▶ [Work required] Your output should be the line with "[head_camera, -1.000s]" followed by every remaining line of the entries, reproduced exactly.

▶ [Data provided]

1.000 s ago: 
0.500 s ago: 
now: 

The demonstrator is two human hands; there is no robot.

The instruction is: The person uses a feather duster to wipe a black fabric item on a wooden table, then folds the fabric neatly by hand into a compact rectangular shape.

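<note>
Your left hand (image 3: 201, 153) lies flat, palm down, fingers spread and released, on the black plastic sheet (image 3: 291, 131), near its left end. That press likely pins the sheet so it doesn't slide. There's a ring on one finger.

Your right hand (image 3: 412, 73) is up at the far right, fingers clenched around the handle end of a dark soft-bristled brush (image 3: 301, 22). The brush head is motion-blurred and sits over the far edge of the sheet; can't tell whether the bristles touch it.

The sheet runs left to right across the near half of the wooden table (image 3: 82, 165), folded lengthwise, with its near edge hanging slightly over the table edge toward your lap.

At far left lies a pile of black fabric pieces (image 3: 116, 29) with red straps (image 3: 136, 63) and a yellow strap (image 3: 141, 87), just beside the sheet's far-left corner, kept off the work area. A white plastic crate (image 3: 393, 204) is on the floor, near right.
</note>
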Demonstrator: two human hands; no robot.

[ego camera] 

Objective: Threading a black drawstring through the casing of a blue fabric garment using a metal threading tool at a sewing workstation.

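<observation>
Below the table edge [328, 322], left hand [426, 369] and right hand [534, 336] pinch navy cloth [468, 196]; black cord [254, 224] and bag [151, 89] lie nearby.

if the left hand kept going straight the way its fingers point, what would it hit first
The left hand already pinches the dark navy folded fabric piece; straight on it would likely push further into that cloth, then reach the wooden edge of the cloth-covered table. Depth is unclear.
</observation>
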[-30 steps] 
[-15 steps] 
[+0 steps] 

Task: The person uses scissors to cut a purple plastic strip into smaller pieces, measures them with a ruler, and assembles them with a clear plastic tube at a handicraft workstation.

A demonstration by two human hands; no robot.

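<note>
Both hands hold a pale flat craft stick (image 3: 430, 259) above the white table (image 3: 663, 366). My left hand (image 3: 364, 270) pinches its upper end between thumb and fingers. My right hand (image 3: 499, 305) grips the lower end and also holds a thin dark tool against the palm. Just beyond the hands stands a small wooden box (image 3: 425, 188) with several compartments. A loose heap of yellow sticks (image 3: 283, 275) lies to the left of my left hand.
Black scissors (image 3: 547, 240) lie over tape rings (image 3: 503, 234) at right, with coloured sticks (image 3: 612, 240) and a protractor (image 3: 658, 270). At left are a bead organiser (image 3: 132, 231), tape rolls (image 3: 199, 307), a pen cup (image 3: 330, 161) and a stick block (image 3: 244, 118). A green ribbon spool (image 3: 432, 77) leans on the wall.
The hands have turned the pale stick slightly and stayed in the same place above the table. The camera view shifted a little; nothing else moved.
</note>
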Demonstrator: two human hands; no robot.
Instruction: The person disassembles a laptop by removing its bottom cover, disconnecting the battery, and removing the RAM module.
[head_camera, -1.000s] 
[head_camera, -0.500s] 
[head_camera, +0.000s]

▶ [Task answer]
[head_camera, -1.000s] 
[head_camera, -0.500s] 
[head_camera, +0.000s]

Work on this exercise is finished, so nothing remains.